_REQUIREMENT_: Each line below should be restated word for word.

_MATERIAL SUPPLIED_:
----------------------------------------
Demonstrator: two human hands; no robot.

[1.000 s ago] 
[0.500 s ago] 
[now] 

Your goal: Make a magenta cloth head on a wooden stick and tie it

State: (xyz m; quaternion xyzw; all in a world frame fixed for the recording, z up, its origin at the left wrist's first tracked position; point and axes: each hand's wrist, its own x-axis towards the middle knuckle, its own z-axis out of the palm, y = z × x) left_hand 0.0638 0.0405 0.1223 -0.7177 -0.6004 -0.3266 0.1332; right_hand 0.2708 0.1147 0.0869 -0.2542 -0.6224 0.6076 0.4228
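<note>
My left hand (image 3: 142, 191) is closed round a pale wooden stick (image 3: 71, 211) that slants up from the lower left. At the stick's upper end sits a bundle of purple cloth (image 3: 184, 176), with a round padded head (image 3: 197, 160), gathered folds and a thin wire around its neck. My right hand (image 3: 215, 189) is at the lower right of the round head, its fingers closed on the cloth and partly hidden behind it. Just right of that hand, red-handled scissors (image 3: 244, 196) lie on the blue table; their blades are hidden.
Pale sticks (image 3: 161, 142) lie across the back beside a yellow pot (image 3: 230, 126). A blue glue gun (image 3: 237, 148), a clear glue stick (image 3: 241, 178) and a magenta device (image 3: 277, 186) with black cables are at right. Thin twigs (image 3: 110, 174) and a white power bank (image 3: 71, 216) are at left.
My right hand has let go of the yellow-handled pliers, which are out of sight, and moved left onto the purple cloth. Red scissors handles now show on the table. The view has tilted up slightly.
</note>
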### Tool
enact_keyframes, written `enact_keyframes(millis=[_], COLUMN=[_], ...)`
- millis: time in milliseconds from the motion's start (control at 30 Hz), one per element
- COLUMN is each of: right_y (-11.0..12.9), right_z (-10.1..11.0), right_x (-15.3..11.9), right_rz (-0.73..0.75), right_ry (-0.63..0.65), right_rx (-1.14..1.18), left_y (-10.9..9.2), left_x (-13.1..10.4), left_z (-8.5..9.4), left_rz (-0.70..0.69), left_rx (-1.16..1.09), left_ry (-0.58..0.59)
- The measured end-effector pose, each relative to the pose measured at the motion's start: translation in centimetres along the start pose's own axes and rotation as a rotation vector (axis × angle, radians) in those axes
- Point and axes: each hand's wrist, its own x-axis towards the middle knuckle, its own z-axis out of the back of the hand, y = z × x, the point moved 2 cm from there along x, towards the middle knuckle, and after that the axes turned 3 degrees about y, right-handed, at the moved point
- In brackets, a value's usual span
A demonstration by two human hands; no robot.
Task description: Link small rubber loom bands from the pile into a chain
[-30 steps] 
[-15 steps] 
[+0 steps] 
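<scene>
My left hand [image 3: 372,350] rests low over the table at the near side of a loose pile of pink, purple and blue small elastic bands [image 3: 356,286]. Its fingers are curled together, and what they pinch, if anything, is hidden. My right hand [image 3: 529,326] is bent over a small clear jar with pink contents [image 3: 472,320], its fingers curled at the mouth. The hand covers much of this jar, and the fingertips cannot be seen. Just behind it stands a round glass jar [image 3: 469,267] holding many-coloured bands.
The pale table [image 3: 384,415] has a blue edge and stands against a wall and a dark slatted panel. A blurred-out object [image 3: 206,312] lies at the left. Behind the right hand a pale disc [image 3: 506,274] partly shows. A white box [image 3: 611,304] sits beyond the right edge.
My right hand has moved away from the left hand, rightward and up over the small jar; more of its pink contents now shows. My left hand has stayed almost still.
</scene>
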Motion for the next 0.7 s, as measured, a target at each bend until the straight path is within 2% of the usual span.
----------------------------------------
_ANSWER TO THE EXERCISE_:
Demonstrator: two human hands; no robot.

[1.000 s ago] 
[0.500 s ago] 
[now] 

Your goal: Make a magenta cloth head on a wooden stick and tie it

State: (xyz m; quaternion xyzw; all in a world frame fixed for the recording, z up, its origin at the left wrist's first tracked position; point and axes: each hand's wrist, its own x-axis towards the middle knuckle, its own z-axis out of the palm, y = z × x) left_hand 0.0638 0.0405 0.1223 -0.7177 -0.6004 -0.3266 0.1332; right_hand 0.2708 0.1147 0.0869 -0.2542 -0.6224 0.6076 0.4228
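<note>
My left hand (image 3: 142, 191) is closed round a pale wooden stick (image 3: 71, 211) that slants up from the lower left. At the stick's upper end sits a bundle of purple cloth (image 3: 184, 176), with a round padded head (image 3: 197, 160), gathered folds and a thin wire around its neck. My right hand (image 3: 215, 189) is at the lower right of the round head, its fingers closed on the cloth and partly hidden behind it. Just right of that hand, red-handled scissors (image 3: 244, 196) lie on the blue table; their blades are hidden.
Pale sticks (image 3: 161, 142) lie across the back beside a yellow pot (image 3: 230, 126). A blue glue gun (image 3: 237, 148), a clear glue stick (image 3: 241, 178) and a magenta device (image 3: 277, 186) with black cables are at right. Thin twigs (image 3: 110, 174) and a white power bank (image 3: 71, 216) are at left.
My right hand has let go of the yellow-handled pliers, which are out of sight, and moved left onto the purple cloth. Red scissors handles now show on the table. The view has tilted up slightly.
</note>
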### Tool
enact_keyframes, written `enact_keyframes(millis=[_], COLUMN=[_], ...)`
- millis: time in milliseconds from the motion's start (control at 30 Hz), one per element
- COLUMN is each of: right_y (-11.0..12.9), right_z (-10.1..11.0), right_x (-15.3..11.9), right_rz (-0.73..0.75), right_ry (-0.63..0.65), right_rx (-1.14..1.18), left_y (-10.9..9.2), left_x (-13.1..10.4), left_z (-8.5..9.4), left_rz (-0.70..0.69), left_rx (-1.16..1.09), left_ry (-0.58..0.59)
- The measured end-effector pose, each relative to the pose measured at the motion's start: translation in centimetres along the start pose's own axes and rotation as a rotation vector (axis × angle, radians) in those axes
- Point and axes: each hand's wrist, its own x-axis towards the middle knuckle, its own z-axis out of the back of the hand, y = z × x, the point moved 2 cm from there along x, towards the middle knuckle, and after that the axes turned 3 degrees about y, right-handed, at the moved point
- In brackets, a value's usual span
A demonstration by two human hands; no robot.
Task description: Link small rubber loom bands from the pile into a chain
[-30 steps] 
[-15 steps] 
[+0 steps] 
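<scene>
My left hand [image 3: 372,350] rests low over the table at the near side of a loose pile of pink, purple and blue small elastic bands [image 3: 356,286]. Its fingers are curled together, and what they pinch, if anything, is hidden. My right hand [image 3: 529,326] is bent over a small clear jar with pink contents [image 3: 472,320], its fingers curled at the mouth. The hand covers much of this jar, and the fingertips cannot be seen. Just behind it stands a round glass jar [image 3: 469,267] holding many-coloured bands.
The pale table [image 3: 384,415] has a blue edge and stands against a wall and a dark slatted panel. A blurred-out object [image 3: 206,312] lies at the left. Behind the right hand a pale disc [image 3: 506,274] partly shows. A white box [image 3: 611,304] sits beyond the right edge.
My right hand has moved away from the left hand, rightward and up over the small jar; more of its pink contents now shows. My left hand has stayed almost still.
</scene>
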Motion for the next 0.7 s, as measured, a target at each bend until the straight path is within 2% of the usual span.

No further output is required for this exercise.